• Directions for this task: The line containing "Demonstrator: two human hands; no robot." marks the end; copy exactly all lines from the start of the material up to and including it.
****************************************
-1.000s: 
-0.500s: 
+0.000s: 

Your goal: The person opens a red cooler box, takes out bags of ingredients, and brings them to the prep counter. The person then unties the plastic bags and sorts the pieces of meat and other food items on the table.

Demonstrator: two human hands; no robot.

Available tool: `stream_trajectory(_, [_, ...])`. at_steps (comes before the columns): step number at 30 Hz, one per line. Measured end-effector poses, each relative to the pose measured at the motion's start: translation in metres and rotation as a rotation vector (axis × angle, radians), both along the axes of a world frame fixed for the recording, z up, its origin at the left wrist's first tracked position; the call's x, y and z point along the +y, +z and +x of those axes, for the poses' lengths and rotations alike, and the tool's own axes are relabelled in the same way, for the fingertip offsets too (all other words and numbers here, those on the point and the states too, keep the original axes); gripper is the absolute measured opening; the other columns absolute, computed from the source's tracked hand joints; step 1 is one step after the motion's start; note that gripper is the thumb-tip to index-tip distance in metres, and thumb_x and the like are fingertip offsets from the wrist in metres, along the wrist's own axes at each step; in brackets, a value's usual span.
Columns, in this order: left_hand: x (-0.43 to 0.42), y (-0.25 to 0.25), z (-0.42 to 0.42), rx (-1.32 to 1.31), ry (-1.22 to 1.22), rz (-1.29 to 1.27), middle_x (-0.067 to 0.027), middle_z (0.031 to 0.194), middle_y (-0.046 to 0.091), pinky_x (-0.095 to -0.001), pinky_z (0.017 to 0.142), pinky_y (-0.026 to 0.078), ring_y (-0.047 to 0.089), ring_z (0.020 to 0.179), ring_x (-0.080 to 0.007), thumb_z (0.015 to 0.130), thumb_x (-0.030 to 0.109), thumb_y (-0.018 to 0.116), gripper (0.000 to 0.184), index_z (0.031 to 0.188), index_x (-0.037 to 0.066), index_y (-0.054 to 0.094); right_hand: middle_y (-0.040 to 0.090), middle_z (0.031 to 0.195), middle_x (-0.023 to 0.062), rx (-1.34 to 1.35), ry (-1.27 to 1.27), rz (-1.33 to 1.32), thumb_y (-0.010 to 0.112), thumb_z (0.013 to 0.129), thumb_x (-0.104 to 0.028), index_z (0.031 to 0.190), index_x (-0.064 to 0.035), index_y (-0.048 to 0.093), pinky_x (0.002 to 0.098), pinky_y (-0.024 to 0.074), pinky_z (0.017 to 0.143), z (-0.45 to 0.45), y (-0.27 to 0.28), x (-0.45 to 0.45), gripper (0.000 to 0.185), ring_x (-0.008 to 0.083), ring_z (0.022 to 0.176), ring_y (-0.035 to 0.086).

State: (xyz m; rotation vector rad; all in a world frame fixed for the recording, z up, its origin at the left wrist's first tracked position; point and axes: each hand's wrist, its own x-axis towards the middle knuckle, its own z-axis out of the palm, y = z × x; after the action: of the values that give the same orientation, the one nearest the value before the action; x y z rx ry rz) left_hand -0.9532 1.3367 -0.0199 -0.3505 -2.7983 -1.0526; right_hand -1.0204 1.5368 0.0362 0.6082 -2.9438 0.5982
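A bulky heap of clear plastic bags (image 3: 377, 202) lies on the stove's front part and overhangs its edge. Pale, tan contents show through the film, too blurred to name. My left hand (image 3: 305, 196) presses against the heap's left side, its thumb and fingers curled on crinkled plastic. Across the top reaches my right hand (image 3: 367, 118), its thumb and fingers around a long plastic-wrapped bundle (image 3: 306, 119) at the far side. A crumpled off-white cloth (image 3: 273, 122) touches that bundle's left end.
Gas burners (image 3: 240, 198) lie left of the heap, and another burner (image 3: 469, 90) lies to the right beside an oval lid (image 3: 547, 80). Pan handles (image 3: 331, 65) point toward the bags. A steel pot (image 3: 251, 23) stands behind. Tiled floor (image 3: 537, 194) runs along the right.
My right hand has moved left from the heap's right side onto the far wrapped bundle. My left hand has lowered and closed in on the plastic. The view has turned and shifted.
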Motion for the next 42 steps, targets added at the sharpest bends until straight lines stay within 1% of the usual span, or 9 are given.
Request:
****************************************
• Problem solution:
-1.000s: 
-0.500s: 
+0.000s: 

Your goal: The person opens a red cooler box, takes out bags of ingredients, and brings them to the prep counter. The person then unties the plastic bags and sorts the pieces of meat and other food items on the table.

Demonstrator: two human hands; no robot.

There is nothing more to the exercise.